*Exercise aim*:
Within the records below is a range that opens at the line with "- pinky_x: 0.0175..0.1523" and closes at the line with "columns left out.". Return that range word for word, both ends included, and only that range.

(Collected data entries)
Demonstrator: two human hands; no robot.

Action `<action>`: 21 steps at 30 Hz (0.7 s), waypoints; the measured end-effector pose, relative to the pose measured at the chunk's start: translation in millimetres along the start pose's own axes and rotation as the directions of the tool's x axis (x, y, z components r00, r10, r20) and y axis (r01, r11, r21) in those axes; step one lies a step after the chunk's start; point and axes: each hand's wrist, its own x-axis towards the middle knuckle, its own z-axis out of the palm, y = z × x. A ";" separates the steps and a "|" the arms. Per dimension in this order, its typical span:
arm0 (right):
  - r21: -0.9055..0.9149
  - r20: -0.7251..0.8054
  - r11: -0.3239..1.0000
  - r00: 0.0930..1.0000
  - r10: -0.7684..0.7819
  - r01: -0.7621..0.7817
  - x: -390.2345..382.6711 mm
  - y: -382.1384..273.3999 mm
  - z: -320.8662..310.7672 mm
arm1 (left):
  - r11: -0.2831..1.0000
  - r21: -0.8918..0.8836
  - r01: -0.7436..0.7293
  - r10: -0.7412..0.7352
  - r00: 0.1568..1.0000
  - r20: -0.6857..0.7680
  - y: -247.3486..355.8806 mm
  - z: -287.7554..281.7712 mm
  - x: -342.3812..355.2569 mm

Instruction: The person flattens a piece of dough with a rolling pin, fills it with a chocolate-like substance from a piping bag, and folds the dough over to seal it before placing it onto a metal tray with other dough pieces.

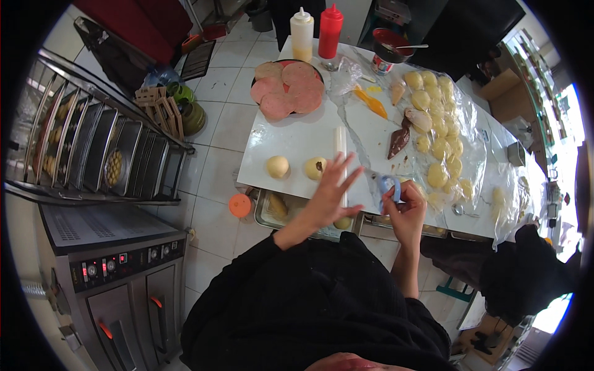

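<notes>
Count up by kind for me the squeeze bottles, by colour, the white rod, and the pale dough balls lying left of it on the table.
White squeeze bottle: 1
Red squeeze bottle: 1
White rod: 1
Pale dough balls left of it: 2
Total: 5

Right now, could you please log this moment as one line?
left hand: open, spread | right hand: holding bluish item | near left hand: dough ball, white rod

Near the counter's (263, 142) front left corner sit two dough balls (278, 167); behind them, meat slices (277, 105) on a plate (320, 73); squeeze bottles (302, 38) at the back edge; dough pieces (439, 127) toward the right.
</notes>
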 end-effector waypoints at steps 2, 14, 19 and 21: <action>0.092 0.240 0.991 0.964 -0.115 0.095 -4.0 -25.1 10.2 | 0.965 -0.253 -0.065 0.053 0.997 -0.053 13.4 7.1 3.3; 0.465 0.573 0.885 0.766 -0.293 -0.009 46.2 -21.6 92.6 | 0.889 -0.385 0.249 -0.238 0.968 0.077 -28.0 -68.6 -23.9; 0.519 0.479 0.849 0.789 -0.385 0.099 68.9 -26.4 138.5 | 0.914 -0.070 0.399 -0.401 0.916 -0.020 -124.6 -92.2 -59.4; 0.556 0.440 0.813 0.769 -0.465 0.174 72.0 -10.6 153.0 | 0.914 -0.017 0.406 -0.405 0.914 0.033 -142.5 -83.5 -65.2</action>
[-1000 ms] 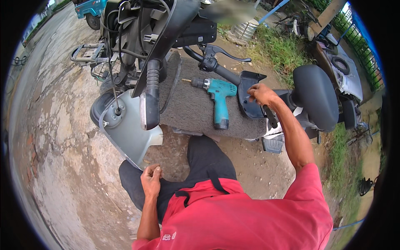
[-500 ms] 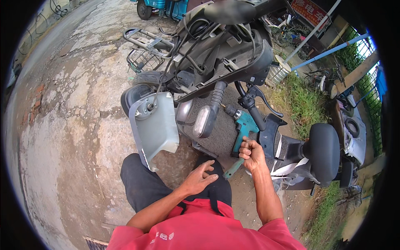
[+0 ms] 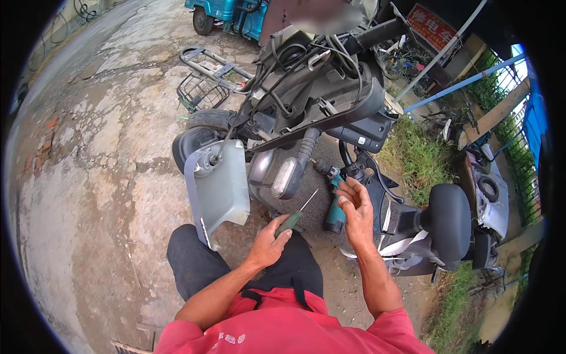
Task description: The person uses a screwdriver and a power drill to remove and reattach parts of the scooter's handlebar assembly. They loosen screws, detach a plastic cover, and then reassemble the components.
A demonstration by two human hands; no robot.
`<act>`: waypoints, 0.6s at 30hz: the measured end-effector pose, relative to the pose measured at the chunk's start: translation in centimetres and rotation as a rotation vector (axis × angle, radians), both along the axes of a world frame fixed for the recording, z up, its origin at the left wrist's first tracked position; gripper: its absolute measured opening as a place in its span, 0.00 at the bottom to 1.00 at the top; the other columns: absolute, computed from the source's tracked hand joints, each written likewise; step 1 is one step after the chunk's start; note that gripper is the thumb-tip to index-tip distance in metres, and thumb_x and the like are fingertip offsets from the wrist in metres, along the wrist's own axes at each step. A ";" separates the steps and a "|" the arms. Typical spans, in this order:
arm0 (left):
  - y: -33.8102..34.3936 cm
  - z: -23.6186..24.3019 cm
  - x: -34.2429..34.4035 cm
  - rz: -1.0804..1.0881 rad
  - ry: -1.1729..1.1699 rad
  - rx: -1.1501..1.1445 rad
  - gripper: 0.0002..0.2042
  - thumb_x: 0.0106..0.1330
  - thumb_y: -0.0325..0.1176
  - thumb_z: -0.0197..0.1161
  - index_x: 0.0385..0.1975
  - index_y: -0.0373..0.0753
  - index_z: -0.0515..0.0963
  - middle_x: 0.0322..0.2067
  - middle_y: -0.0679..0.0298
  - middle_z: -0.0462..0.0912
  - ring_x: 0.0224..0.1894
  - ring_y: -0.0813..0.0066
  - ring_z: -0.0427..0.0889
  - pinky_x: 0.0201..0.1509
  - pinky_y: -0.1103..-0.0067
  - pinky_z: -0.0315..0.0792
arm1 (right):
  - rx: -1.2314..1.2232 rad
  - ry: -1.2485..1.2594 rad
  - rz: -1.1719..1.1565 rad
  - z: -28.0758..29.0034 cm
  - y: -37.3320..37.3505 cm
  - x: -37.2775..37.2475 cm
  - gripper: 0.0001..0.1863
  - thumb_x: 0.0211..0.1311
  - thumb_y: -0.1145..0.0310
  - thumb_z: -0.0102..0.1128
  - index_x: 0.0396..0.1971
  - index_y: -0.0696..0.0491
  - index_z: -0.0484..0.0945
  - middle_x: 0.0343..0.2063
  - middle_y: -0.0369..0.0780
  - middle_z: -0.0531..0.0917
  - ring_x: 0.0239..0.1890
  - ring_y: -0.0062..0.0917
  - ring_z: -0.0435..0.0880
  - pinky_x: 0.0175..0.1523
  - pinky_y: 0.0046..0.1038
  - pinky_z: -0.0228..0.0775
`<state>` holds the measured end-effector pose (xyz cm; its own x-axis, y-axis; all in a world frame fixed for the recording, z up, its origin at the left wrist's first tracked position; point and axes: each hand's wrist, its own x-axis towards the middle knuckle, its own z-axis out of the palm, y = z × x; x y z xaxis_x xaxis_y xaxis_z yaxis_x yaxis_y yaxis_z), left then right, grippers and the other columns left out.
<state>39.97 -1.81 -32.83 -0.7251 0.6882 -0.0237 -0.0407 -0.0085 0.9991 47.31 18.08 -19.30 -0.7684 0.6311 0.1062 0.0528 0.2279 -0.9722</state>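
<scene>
My left hand (image 3: 269,242) is closed round the green handle of a screwdriver (image 3: 289,225); its thin metal shaft points up and to the right. To its right, my right hand (image 3: 355,206) is raised with its fingers half bent and the thumb apart, and I see nothing in it. Just beyond that hand, a teal and black cordless drill (image 3: 335,217) rests on the scooter's grey footboard (image 3: 306,203), partly hidden by the fingers. A turn signal light (image 3: 287,178) on a ribbed stalk sits ahead of the screwdriver tip.
An electric scooter with exposed cables (image 3: 289,56) stands before me. A light grey panel (image 3: 221,186) hangs at its left, and its black seat (image 3: 449,221) is at right. Farther off are a metal rack with a basket (image 3: 203,91), a blue three-wheeler (image 3: 224,17) and grass (image 3: 421,156).
The screwdriver has passed from my right hand to my left, its shaft now showing. My right hand has risen slightly and loosened. The view has shifted a little.
</scene>
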 end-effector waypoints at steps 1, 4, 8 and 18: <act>0.4 -0.6 -0.8 0.067 0.070 -0.015 0.22 0.74 0.36 0.59 0.64 0.33 0.73 0.45 0.48 0.86 0.45 0.58 0.87 0.53 0.68 0.77 | 0.161 0.016 0.024 1.9 -0.3 0.0 0.30 0.65 0.76 0.59 0.67 0.63 0.67 0.60 0.49 0.78 0.61 0.31 0.79 0.62 0.32 0.74; 2.2 0.6 -3.1 0.185 0.228 -0.021 0.21 0.73 0.36 0.61 0.60 0.29 0.74 0.52 0.40 0.83 0.56 0.41 0.82 0.60 0.62 0.74 | 0.404 0.117 0.086 7.1 -0.6 -0.2 0.29 0.63 0.77 0.61 0.66 0.63 0.68 0.58 0.48 0.80 0.59 0.31 0.80 0.61 0.32 0.75; 5.2 1.1 -5.6 0.215 0.410 -0.189 0.22 0.72 0.34 0.61 0.62 0.31 0.72 0.49 0.38 0.82 0.56 0.37 0.80 0.57 0.58 0.75 | 0.682 0.247 0.094 12.7 0.2 -2.6 0.27 0.64 0.72 0.64 0.63 0.59 0.72 0.57 0.45 0.80 0.56 0.29 0.82 0.55 0.31 0.78; 10.8 0.9 -6.4 0.096 0.676 -0.424 0.29 0.68 0.34 0.65 0.68 0.41 0.64 0.54 0.45 0.71 0.45 0.36 0.83 0.51 0.49 0.78 | 1.163 0.162 0.140 19.7 -0.2 -6.1 0.28 0.65 0.57 0.68 0.61 0.55 0.76 0.58 0.46 0.77 0.45 0.30 0.83 0.48 0.32 0.77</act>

*Response*:
  - pinky_x: 0.0175..0.1523
  - pinky_y: 0.0046..0.1038
  - pinky_z: -0.0228..0.0775
`<state>` holds the measured end-effector pose (xyz cm; its own x-axis, y-axis; all in a world frame fixed for the recording, z up, its origin at the left wrist's first tracked position; point and axes: each hand's wrist, its own x-axis towards the middle knuckle, its own z-axis out of the palm, y = z × x; x y z xaxis_x xaxis_y xaxis_z yaxis_x yaxis_y yaxis_z), left then right, grippers and the other columns left out.

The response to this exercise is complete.